====== GIVEN RECORDS

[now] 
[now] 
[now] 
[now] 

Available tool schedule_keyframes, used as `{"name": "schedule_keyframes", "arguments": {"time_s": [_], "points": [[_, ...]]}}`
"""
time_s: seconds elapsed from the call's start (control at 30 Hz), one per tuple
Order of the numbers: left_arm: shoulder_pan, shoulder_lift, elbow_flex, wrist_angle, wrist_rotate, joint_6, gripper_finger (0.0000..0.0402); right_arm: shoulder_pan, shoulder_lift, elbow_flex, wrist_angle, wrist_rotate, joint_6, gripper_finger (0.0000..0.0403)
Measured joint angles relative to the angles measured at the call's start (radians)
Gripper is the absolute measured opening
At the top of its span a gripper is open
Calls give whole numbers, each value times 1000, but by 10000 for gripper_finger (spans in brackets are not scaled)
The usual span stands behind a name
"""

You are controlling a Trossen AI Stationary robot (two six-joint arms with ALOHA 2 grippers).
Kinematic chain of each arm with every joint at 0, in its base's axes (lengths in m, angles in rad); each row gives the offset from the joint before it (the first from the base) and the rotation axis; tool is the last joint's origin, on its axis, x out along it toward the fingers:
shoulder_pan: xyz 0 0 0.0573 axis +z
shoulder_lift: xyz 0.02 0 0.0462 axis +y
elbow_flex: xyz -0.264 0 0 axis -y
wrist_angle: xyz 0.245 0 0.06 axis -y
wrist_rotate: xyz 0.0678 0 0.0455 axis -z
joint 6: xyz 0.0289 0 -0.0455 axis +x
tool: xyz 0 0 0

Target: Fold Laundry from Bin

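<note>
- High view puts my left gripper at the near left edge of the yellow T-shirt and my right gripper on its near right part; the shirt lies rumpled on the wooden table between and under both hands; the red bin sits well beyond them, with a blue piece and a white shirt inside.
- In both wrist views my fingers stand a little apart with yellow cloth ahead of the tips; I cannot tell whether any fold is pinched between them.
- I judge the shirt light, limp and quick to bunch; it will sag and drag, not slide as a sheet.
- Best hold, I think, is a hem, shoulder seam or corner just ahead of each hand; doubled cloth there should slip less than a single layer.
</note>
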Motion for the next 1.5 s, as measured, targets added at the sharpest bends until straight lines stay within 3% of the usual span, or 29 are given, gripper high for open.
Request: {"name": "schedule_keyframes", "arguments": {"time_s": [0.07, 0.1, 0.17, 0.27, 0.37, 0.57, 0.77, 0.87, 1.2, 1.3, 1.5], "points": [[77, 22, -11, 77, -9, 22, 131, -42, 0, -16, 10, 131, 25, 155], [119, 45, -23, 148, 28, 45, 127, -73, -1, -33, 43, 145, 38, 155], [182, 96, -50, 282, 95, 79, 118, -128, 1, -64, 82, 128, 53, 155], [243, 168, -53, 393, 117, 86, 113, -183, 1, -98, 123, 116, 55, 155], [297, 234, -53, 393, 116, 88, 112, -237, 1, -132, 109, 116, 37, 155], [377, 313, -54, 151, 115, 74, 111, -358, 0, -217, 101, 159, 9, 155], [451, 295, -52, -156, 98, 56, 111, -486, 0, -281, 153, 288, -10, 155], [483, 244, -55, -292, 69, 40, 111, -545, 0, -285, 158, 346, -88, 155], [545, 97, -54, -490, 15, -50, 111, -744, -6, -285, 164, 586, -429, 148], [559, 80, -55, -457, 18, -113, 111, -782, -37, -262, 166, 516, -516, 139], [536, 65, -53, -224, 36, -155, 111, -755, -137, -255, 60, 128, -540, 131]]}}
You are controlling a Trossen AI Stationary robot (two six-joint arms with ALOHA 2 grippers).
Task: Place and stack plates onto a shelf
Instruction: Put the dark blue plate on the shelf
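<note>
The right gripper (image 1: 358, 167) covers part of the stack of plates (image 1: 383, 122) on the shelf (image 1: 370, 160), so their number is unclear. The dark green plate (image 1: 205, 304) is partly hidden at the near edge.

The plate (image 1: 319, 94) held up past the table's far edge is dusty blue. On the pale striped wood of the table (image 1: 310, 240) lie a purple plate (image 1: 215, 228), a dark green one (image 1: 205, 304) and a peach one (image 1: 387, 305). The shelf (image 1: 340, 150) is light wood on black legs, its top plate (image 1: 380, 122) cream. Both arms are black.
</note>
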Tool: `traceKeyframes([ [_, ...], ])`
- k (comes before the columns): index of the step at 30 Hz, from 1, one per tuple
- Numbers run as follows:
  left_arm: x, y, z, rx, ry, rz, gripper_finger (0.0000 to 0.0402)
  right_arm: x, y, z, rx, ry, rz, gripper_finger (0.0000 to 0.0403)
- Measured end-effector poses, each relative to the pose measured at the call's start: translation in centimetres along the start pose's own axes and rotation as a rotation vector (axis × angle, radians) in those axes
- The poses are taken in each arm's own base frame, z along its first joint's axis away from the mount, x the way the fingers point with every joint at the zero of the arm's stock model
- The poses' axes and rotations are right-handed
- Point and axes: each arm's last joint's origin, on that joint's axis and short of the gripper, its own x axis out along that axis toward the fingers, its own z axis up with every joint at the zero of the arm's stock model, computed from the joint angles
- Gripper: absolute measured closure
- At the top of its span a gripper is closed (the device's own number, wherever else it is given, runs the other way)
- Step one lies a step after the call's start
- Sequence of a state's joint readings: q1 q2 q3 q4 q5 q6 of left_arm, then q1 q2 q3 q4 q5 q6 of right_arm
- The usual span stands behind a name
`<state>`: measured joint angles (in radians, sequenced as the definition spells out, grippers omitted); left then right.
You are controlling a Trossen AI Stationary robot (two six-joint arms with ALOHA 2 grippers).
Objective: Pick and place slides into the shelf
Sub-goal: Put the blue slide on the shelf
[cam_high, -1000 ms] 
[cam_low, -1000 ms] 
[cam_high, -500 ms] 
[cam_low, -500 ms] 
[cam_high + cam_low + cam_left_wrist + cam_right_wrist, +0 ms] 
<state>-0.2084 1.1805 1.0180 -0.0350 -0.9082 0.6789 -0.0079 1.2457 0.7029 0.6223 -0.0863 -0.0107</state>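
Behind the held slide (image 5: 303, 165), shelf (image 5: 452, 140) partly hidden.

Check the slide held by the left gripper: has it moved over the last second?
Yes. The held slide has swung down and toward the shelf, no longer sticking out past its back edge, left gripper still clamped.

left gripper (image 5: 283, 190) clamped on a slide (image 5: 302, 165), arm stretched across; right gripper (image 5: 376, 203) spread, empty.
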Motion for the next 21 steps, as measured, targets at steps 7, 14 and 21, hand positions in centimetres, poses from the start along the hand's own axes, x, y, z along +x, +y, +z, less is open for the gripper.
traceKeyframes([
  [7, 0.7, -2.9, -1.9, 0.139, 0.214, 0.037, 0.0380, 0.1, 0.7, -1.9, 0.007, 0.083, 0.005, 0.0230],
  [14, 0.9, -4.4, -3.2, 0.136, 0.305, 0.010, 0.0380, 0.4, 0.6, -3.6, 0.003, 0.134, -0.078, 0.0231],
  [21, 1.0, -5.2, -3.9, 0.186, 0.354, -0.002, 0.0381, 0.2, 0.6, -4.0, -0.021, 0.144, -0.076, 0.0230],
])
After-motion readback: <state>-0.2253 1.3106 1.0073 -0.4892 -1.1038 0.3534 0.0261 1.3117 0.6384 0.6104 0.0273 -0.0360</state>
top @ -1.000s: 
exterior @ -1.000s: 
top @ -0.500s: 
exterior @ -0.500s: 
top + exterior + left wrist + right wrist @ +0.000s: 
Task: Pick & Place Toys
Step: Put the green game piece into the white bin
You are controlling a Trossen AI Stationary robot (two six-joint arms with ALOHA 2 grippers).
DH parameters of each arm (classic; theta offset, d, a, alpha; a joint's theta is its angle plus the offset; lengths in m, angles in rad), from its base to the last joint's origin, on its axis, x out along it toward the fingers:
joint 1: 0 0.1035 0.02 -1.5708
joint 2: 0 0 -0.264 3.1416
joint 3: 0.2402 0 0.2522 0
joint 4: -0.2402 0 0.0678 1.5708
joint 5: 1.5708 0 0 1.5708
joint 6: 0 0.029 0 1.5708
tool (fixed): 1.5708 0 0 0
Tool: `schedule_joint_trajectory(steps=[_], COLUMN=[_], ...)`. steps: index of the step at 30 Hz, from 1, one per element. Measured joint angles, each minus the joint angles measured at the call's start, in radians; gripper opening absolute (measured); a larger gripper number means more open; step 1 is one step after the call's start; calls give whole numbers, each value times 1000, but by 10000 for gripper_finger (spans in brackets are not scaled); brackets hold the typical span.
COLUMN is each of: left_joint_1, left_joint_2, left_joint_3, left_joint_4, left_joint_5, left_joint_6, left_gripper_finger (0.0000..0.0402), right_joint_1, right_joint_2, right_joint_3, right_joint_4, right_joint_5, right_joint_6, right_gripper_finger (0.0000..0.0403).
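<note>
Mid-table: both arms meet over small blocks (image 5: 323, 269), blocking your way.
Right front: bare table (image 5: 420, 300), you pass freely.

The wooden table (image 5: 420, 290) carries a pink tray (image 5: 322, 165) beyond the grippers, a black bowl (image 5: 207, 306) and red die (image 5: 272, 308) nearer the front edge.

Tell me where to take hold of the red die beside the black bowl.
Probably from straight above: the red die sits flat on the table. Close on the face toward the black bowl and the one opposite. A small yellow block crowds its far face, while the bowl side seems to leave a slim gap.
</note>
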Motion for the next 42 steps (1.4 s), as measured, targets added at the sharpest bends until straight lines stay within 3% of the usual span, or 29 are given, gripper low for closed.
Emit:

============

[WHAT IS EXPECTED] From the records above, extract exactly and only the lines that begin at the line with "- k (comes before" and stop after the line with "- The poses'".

[FINAL ANSWER]
- k (comes before the columns): index of the step at 30 Hz, from 1, one per tuple
- Numbers run as follows:
  left_arm: x, y, z, rx, ry, rz, gripper_finger (0.0000 to 0.0402)
  right_arm: x, y, z, rx, ry, rz, gripper_finger (0.0000 to 0.0403)
- Measured end-effector poses, each relative to the pose measured at the call's start: translation in centimetres along the start pose's own axes and rotation as a rotation vector (axis × angle, radians) in those axes
- The poses are taken in each arm's own base frame, z along its first joint's axis away from the mount, x the way the fingers point with every joint at the zero of the arm's stock model
- The poses' axes and rotations are right-handed

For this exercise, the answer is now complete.